From the line that contains "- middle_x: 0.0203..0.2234" through the line that contains "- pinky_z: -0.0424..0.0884", output every line of the listing below exactly and leave out all the rest.

# # #

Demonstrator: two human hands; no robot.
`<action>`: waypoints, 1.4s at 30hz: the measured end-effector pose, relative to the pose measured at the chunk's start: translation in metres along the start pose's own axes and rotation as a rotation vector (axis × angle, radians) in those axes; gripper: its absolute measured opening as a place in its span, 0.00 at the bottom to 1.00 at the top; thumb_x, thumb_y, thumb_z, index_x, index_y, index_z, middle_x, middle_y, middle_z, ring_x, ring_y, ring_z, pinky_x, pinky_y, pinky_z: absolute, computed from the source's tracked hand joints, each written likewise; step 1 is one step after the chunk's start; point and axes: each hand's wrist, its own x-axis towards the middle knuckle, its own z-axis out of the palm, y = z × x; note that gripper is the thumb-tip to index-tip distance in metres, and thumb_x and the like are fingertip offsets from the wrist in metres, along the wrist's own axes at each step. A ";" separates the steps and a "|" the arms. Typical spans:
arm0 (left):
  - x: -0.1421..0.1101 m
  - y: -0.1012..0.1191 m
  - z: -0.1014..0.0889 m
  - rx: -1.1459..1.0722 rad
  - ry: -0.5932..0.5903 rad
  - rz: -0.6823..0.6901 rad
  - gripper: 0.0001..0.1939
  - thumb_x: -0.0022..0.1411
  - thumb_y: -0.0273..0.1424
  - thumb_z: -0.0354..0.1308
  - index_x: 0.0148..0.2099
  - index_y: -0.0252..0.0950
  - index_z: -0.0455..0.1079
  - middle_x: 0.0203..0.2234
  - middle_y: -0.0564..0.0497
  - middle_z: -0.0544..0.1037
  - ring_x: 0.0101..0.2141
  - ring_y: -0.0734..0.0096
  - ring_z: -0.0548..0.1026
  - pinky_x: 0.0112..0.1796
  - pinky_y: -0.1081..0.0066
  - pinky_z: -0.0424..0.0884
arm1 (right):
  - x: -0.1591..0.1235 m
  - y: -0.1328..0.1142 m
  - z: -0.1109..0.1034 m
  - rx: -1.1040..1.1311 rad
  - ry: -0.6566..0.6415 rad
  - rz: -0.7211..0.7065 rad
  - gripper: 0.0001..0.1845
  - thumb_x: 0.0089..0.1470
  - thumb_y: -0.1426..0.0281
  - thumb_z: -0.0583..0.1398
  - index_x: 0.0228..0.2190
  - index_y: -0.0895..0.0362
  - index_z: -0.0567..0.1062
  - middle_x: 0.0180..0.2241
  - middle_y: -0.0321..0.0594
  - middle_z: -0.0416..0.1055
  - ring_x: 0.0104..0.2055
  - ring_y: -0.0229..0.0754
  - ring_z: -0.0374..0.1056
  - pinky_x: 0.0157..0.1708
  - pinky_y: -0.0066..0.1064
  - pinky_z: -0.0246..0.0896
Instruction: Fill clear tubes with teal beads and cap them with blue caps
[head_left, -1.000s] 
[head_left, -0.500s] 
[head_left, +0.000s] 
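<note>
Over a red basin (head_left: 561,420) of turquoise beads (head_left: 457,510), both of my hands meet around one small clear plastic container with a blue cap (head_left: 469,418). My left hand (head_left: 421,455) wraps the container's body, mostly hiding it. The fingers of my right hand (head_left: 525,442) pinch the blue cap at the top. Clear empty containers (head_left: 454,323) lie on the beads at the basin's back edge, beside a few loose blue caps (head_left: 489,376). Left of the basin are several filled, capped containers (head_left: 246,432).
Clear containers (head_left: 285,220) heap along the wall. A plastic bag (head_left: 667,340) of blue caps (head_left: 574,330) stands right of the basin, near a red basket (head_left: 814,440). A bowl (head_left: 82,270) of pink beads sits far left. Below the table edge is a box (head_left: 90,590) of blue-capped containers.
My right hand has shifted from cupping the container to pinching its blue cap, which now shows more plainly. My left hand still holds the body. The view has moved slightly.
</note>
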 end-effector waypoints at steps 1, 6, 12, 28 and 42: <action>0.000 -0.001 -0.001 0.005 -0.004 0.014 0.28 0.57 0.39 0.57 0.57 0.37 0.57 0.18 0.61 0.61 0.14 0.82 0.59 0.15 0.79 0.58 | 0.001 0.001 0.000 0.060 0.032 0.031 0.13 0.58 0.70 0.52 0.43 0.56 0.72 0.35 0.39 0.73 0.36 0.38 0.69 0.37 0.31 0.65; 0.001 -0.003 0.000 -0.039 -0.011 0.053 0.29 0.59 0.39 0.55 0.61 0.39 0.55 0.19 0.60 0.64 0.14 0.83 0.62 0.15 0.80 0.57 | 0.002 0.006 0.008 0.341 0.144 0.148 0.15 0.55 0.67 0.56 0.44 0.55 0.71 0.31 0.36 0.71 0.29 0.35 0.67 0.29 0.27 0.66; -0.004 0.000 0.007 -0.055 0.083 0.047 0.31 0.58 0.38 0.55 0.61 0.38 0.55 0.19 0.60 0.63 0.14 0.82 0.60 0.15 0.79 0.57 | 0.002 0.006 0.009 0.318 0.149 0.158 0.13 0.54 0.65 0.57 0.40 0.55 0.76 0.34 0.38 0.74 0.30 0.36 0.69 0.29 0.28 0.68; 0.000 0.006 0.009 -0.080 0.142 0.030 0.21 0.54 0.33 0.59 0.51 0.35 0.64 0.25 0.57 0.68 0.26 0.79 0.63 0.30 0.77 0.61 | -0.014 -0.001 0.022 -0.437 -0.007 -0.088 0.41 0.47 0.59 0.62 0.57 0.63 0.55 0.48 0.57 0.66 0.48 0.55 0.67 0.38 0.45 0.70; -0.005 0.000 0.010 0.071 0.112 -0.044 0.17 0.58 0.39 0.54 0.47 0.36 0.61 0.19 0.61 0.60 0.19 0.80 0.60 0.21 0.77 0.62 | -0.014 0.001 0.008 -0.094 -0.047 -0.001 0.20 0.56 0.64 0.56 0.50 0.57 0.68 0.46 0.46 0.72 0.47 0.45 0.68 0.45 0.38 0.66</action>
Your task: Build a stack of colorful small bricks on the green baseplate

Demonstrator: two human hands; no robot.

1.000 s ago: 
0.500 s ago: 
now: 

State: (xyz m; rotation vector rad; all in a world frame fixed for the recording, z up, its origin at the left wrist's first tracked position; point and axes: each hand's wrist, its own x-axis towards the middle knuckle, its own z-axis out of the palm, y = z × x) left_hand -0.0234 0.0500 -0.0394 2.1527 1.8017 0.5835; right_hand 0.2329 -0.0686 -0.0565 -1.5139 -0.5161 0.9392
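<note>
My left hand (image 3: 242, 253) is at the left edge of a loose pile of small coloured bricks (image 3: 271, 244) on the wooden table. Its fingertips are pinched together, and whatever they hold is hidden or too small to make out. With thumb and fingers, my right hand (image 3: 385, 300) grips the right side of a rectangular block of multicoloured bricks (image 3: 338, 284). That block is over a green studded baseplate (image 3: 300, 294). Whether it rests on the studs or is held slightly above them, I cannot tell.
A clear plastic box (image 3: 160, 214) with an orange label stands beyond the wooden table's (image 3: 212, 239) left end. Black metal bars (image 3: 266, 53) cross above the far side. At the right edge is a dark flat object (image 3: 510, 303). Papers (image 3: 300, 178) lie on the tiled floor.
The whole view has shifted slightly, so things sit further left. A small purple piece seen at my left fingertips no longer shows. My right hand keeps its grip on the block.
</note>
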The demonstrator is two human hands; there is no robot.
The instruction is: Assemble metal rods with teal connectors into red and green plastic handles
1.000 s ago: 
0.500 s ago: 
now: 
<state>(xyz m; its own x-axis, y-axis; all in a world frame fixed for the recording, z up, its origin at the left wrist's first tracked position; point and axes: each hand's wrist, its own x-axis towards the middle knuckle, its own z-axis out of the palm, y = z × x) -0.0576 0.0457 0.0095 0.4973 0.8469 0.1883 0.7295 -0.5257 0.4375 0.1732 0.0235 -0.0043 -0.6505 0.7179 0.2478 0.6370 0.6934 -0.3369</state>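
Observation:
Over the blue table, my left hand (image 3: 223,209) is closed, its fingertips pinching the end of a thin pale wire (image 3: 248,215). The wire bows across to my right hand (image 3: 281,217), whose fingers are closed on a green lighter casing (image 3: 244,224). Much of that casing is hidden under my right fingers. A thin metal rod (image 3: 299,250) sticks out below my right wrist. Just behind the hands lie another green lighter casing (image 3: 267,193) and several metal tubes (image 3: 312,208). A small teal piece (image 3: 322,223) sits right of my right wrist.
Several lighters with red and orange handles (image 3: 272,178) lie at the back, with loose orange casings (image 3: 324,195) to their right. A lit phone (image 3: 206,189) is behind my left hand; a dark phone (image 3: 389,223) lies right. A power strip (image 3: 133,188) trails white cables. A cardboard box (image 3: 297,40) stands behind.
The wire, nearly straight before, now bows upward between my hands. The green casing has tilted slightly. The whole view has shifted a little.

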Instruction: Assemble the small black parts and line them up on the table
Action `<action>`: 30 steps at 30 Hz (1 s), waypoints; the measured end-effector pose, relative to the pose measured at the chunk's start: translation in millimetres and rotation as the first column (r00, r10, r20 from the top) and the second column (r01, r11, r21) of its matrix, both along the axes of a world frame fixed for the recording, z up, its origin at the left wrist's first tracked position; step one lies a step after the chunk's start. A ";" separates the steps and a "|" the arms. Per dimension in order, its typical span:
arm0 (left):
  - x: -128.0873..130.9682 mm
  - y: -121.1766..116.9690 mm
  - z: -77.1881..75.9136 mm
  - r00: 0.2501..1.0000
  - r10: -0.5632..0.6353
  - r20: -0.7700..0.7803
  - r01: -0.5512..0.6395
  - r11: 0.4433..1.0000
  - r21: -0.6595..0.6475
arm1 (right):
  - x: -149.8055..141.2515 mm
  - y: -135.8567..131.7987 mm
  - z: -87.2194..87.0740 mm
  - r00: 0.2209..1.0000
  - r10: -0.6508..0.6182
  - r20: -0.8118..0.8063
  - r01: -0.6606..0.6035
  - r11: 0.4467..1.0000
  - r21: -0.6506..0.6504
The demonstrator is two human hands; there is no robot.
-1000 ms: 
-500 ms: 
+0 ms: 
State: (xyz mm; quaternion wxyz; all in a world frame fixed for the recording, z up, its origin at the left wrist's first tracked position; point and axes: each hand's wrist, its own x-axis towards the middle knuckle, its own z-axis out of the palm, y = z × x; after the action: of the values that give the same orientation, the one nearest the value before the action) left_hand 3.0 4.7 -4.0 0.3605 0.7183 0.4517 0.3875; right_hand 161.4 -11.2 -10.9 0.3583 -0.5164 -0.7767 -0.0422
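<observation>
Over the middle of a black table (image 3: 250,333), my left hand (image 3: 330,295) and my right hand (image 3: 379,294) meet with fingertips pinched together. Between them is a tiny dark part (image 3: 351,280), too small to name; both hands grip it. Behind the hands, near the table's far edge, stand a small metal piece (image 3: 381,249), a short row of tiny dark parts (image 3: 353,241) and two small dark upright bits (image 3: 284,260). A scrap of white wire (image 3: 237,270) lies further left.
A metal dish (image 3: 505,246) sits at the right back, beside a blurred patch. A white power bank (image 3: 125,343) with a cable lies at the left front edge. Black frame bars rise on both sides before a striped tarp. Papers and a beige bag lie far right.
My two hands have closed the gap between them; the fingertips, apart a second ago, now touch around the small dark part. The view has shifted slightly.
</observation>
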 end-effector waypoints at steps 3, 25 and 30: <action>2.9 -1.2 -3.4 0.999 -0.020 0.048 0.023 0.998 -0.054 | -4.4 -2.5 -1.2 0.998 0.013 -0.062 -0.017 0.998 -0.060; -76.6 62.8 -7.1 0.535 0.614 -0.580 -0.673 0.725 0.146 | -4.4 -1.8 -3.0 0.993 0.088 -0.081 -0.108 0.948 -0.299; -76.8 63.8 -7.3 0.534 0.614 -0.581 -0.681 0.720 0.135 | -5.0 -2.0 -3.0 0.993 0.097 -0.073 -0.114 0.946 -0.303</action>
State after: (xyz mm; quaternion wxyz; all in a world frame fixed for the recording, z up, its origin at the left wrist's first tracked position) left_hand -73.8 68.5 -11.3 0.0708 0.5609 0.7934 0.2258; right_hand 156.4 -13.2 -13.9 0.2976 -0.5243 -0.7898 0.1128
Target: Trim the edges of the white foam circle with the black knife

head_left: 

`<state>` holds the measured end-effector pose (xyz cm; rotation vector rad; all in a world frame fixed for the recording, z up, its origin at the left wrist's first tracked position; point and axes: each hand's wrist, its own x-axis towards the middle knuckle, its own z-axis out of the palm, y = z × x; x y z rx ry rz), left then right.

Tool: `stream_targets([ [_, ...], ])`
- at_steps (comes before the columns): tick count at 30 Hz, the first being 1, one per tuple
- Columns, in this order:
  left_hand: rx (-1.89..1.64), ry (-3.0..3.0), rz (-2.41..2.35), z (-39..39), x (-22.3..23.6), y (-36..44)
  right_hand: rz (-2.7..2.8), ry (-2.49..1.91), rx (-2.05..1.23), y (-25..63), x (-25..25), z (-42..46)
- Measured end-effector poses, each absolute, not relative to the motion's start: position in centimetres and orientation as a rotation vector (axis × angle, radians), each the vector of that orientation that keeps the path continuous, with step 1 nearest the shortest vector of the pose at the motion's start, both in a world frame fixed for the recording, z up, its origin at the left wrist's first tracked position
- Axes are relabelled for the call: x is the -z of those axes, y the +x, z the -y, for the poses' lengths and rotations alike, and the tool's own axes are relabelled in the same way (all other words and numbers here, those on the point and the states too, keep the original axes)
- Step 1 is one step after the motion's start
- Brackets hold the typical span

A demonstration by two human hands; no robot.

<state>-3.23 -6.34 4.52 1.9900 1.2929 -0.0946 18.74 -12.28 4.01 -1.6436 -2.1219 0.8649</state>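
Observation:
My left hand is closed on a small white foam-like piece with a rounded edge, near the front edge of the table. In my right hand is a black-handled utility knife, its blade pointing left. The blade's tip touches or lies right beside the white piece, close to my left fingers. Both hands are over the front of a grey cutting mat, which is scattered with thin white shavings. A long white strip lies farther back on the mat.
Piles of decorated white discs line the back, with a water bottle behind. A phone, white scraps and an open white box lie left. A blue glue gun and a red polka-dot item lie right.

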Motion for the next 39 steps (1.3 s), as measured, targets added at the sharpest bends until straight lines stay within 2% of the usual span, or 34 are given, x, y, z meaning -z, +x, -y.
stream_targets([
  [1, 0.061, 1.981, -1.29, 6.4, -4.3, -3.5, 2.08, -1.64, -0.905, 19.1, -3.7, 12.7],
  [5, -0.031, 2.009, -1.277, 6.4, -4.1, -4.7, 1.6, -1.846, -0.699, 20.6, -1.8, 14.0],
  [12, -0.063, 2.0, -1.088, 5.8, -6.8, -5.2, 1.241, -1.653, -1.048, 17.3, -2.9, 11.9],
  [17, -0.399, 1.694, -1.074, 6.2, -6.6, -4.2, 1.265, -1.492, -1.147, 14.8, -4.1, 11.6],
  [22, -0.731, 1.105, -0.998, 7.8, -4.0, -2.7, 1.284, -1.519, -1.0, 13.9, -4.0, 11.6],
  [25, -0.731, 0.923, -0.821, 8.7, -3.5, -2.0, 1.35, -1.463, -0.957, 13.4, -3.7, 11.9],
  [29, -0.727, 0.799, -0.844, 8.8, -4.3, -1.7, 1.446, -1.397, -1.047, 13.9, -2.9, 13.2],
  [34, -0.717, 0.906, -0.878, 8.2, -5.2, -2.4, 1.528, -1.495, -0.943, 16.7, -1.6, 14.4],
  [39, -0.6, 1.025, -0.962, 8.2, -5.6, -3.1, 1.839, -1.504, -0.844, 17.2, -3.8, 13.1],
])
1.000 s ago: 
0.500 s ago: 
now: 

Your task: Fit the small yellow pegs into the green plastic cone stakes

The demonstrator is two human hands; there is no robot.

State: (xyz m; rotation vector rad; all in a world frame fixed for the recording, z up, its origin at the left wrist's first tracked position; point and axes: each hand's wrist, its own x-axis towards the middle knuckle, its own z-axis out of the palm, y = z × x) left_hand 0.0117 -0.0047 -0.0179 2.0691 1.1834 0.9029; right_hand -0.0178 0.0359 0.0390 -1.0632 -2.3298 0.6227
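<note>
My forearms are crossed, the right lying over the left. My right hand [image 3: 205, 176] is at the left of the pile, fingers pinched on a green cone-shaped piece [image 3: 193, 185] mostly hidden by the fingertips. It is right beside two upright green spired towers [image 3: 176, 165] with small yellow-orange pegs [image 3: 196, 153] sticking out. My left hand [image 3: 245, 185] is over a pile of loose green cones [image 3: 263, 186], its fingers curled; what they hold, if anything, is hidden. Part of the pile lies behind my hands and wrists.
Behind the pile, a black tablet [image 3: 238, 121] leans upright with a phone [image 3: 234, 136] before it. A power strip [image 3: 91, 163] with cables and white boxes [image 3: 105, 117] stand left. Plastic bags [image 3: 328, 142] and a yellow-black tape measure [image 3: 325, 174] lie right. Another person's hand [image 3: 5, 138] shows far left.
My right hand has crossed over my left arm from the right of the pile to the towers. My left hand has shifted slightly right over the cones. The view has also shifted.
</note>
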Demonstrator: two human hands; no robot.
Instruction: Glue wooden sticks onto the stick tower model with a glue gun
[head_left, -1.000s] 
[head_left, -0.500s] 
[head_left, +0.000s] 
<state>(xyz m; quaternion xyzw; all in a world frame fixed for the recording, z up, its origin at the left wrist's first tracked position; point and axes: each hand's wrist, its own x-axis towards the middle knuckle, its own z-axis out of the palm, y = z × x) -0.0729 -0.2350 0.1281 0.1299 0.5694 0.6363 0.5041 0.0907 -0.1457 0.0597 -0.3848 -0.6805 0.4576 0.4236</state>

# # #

TASK ANSWER —
  - middle_x: 0.0203..0.2234
  - middle_y: -0.0564..0.0497
  - middle_z: -0.0544..0.1037
  - ring_x: 0.0101..0.2141
  - ring_y: -0.0734..0.0096
  - ring_z: -0.0548..0.1026
  - pinky_x: 0.0112..0.1796
  - pinky_y: -0.1081..0.0066
  - pinky_z: -0.0424..0.0884

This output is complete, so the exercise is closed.